= WHAT YOU WILL DO =
Nothing but an exact copy of the data should be output.

= DATA SHOWN =

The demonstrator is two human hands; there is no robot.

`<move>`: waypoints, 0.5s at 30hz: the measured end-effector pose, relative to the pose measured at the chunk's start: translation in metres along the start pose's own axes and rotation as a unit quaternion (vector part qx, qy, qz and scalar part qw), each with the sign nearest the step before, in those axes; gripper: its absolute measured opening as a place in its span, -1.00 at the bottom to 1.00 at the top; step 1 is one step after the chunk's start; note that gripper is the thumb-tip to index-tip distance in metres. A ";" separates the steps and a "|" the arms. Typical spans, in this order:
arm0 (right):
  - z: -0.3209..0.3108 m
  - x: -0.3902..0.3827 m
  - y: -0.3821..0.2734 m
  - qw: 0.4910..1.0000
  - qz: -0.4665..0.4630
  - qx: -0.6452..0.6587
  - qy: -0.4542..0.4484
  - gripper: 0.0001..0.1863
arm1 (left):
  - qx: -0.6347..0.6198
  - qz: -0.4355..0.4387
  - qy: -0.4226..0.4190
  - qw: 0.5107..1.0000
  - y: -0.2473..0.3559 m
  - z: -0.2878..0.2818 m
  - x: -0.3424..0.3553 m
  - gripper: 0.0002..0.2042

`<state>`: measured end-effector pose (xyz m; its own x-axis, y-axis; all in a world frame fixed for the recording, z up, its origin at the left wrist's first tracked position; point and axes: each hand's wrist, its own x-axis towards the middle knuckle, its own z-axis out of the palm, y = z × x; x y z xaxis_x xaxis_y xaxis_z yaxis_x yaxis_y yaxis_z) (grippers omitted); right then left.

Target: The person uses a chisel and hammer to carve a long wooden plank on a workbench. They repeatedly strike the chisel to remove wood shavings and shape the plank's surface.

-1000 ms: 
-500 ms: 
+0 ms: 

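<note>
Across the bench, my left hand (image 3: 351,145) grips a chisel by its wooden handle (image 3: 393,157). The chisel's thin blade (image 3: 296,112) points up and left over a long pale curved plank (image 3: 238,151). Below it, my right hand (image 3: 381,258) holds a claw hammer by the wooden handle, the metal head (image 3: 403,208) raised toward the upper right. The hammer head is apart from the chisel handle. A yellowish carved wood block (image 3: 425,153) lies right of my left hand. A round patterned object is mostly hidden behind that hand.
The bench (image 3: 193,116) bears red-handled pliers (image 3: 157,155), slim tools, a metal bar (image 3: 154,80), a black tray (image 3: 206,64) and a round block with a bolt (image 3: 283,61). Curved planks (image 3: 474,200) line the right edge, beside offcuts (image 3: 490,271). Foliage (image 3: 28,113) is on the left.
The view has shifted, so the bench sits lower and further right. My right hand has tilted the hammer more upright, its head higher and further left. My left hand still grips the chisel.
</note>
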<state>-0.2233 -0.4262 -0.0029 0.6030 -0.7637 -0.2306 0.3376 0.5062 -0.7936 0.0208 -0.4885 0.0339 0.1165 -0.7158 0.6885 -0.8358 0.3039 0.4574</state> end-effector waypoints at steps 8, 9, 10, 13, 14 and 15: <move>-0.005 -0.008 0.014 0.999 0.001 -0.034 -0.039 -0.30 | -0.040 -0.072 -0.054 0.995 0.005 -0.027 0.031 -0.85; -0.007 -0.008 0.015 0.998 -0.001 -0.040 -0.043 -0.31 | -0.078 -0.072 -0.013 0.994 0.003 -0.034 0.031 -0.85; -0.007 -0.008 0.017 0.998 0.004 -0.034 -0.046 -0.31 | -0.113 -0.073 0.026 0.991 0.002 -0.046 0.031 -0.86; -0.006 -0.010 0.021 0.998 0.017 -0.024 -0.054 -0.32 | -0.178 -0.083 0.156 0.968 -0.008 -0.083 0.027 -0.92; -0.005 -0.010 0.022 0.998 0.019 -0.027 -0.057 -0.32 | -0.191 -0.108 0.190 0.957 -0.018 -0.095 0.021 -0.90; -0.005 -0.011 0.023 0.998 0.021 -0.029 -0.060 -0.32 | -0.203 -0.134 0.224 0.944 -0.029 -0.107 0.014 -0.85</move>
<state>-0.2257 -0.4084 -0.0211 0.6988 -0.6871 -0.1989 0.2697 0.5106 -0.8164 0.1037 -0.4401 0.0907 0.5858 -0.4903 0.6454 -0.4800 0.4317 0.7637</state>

= ANSWER SPACE =
The demonstrator is two human hands; there is no robot.

`<move>`: waypoints, 0.5s at 30hz: the measured end-effector pose, relative to the pose measured at the chunk's start: translation in metres along the start pose's own axes and rotation as a unit quaternion (vector part qx, qy, qz and scalar part qw), each with the sign nearest the step before, in those axes; gripper: its absolute measured opening as a place in its span, -1.00 at the bottom to 1.00 at the top; step 1 is one step after the chunk's start; note that gripper is the thumb-tip to index-tip distance in metres. A ";" separates the steps and a "|" the arms. Typical spans, in this order:
arm0 (right):
  - z: -0.3209..0.3108 m
  - x: -0.3902..0.3827 m
  - y: -0.3821..0.2734 m
  - qw: 0.4910..1.0000
  - qz: -0.4665..0.4630
  - qx: -0.6452..0.6587
  - qy: -0.4542..0.4484
  - gripper: 0.0001..0.1863
arm1 (left):
  - qx: -0.6347..0.6198
  - qz: -0.4355..0.4387
  - qy: -0.4226..0.4190
  - qw: 0.5107..1.0000
  - y: -0.2473..0.3559 m
  - z: -0.2878..0.2818 m
  - x: -0.3424..0.3553 m
  - gripper: 0.0002..0.2042

`<state>`: measured end-effector pose (xyz m; its own x-axis, y-axis; all in a world frame fixed for the recording, z up, its origin at the left wrist's first tracked position; point and axes: each hand's wrist, its own x-axis towards the middle knuckle, its own z-axis out of the palm, y = z × x; x y z xaxis_x xaxis_y xaxis_z yaxis_x yaxis_y yaxis_z) (grippers omitted); right then left.

Target: The person uses a chisel and hammer to carve a long wooden plank on a workbench. They repeatedly strike the chisel to remove wood shavings and shape the plank's surface.

-1000 ms: 
-500 ms: 
+0 ms: 

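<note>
Across the bench, my left hand (image 3: 351,145) grips a chisel by its wooden handle (image 3: 393,157). The chisel's thin blade (image 3: 296,112) points up and left over a long pale curved plank (image 3: 238,151). Below it, my right hand (image 3: 381,258) holds a claw hammer by the wooden handle, the metal head (image 3: 403,208) raised toward the upper right. The hammer head is apart from the chisel handle. A yellowish carved wood block (image 3: 425,153) lies right of my left hand. A round patterned object is mostly hidden behind that hand.
The bench (image 3: 193,116) bears red-handled pliers (image 3: 157,155), slim tools, a metal bar (image 3: 154,80), a black tray (image 3: 206,64) and a round block with a bolt (image 3: 283,61). Curved planks (image 3: 474,200) line the right edge, beside offcuts (image 3: 490,271). Foliage (image 3: 28,113) is on the left.
The view has shifted, so the bench sits lower and further right. My right hand has tilted the hammer more upright, its head higher and further left. My left hand still grips the chisel.
</note>
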<state>-0.2233 -0.4262 -0.0029 0.6030 -0.7637 -0.2306 0.3376 0.5062 -0.7936 0.0208 -0.4885 0.0339 0.1165 -0.7158 0.6885 -0.8358 0.3039 0.4574</state> end-effector waypoints at steps 8, 9, 10, 13, 14 and 15: <move>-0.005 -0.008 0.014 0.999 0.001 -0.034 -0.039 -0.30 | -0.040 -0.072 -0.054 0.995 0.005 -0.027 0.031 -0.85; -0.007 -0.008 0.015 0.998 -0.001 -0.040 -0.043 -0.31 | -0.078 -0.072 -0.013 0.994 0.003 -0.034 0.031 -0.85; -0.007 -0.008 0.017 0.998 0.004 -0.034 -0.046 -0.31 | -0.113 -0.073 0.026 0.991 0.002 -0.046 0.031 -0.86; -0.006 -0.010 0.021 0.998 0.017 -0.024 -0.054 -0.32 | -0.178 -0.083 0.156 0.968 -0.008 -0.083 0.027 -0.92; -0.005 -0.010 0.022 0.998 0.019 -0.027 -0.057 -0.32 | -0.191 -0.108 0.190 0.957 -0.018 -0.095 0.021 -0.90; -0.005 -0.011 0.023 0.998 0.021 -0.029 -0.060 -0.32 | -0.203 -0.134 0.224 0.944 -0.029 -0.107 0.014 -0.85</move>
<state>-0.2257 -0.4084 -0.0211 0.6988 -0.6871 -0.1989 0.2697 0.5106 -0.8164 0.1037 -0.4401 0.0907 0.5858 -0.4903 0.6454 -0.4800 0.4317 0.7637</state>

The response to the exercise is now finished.